Not that I really expected to be using any sort of condimentary supplementation on any of these fresh-baked items, but I did notice that Grain D'or has bottles of Tapatío® Salsa Picante Hot Sauce if needed.

This may have seemed like a lot of bread/baked-products this morning, but you know what they say: "Man does not live on omelettes and potato side dishes alone."

Glen Bacon Scale Rating: Jalapeño Cheese Bread ~ 6.5; Cream Cheese Walnut ~ 6.4; Mango-Coconut Danish ~ 7.4


1. Stupid, useless cunning linguist pointer of the day, nummer et/numéro un:

Unlike what some people may think (Okay, how was I to know that "Grain D'or" was not an opening to a silo. There was absolutely no reason for the guy at the cash register to laugh at me for asking. And it really didn't help any when I also asked "Grain or what, then?"), "Grain D'or" is simply French for "grain of gold".

"Grain of gold" in Danish is "korn af guld".

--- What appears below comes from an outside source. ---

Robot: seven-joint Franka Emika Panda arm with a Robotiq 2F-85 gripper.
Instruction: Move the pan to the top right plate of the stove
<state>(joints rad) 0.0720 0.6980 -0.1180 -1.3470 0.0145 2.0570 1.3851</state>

(I have no idea what "John Stewart" or "Stevie Nicks" translates as into either French or Danish, though.)

2. Stupid, useless cunning linguist pointer of the day, nummer to/nombre deux:

a) "Mango" = "mango" in Danish and "mangue" in French.
(Sometimes this linguistic stuff ain't Raketvidenskab.)

b) "Coconut" = "kokosnød" in Danish and "la noix de coco" in French.
(And sometimes it ain't even Opération du Cerveau.)

3. I can't seem to find a stupid, useless cunning linguist pointer on how to say "Danish" in either French or Danish, though.

4. Stupid, useless cunning linguist pointer of the day, nummer tree/numéro trois:

"Rosemary" = "rosmarin" in Danish and "romarin" in French.

5. Does anyone know how do you say: "Je ne sais quoi!" in Danish or French?